In June 2024, HC approved WAINUA to treat hereditary transthyretinmediated amyloidosis (hATTR) [PM]. The FDA (USA) approved the product in December 2023 [Press]. hATTR is a rare genetic debilitating disease that leads to peripheral nerve damage. A mutation in the gene transthyretin (TTR) causes the production of a dysfunctional TTR protein. These TTR proteins form aggregations and cause nerve damage. Within five years of diagnosis, patients present with motor disabilities. Without treatment, the genetic disorder is generally fatal within a decade [Cortese]. AstraZeneca and Ionis Pharma sponsored the development of WAINUA, which reduces the production of TTR proteins. In the NEURO-TTRansform study, patients treated with Wainua demonstrated consistent and sustained significant clinical benefits with an acceptable safety profile. The three significant clinical benefits are reduced serum TTR concentration, reduced nerve impairment and improved quality of life.
In June 2024, HC approved EBGLYSS to treat eczema if standard prescription skin products don’t work [PM]. This product has been approved in the USA (FDA) and Europe (EMA) since September 2023 [Press]. Several patients still struggle to control their eczema with currently available therapies. Many experience poor long-term disease control, and severe itch can significantly impact their daily lives [Chiesa]. The program included three clinical studies and 1062 patients: ADvocate 1, ADvocate 2, and Adhere. Patients treated with Ebglyss experienced a significant improvement in their skin condition compared to placebo or standard treatments, and the safety profile was acceptable.
In May 2024, HC approved APRETUDE to reduce the risk of sexually acquired HIV-1 infection. The company that sponsored the submission was ViiV Healthcare ULC. Pre-exposure prophylaxis (PrEP) to reduce the risk of sexually acquired HIV is a strategy that has gained popularity in the last ten years to end the HIV epidemic. Products are already on the market, but the high level of adherence needed is not always respected.
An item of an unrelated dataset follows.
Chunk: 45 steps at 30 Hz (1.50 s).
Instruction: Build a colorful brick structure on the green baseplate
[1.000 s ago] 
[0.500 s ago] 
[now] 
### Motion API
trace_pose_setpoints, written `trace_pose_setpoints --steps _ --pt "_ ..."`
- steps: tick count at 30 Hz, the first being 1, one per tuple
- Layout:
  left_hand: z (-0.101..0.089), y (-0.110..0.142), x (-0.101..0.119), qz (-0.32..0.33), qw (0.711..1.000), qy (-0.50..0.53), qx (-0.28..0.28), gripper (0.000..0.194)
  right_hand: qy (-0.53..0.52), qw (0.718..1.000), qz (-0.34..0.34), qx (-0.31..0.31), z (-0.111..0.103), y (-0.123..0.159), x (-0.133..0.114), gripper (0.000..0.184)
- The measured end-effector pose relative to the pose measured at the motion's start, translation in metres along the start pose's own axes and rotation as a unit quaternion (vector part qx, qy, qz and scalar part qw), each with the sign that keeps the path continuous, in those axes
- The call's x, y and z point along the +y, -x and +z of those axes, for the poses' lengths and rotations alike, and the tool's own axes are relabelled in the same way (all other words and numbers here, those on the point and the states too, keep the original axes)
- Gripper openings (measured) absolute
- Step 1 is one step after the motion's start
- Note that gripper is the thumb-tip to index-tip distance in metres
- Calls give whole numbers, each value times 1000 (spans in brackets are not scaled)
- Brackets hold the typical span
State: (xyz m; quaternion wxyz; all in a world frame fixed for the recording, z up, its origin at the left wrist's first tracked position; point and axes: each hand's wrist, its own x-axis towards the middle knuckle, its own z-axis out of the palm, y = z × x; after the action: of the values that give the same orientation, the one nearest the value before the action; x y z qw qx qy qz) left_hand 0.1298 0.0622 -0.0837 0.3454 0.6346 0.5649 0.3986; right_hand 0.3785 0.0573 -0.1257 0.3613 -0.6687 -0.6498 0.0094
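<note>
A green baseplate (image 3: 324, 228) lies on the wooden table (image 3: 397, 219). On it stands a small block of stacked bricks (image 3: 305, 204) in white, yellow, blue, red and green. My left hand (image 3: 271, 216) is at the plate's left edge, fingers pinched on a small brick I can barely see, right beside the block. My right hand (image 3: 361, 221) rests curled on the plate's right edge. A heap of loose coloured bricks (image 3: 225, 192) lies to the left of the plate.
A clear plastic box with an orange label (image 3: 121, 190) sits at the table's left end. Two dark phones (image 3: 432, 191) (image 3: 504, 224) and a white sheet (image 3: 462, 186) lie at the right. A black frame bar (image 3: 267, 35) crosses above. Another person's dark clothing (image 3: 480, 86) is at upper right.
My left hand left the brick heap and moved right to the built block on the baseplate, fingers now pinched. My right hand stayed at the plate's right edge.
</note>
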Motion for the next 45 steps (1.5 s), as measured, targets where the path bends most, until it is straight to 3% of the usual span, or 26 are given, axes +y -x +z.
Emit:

It is hoped that the availability of a long-acting injectable PrEP option will increase PrEP uptake and adherence in targeted groups. The trial showed that participants who took Apretude had 69% less risk of getting infected with HIV when compared to participants who took the current standard of care. Apretude has been on the USA market since December 2021 and has shown an acceptable safety profile.
In July 2024, HC approved TIBSOVO to treat two types of cancers positive for a specific mutation called IDH1: acute myeloid leukemia (AML) and cholangiocarcinoma. Patients with IDH1-positive AML have an inferior outcome when treated with current therapy. Servier sponsored the submission to Health Canada. During the clinical trial in AML, adding TIBSOVO to standard treatment increased the odds of responding by almost six times and reduced the odds of progressing by 67%. Similar results were observed in the cholangiocarcinoma study, where the time without progression doubled versus the placebo group, and the odds of progress were reduced by 63%.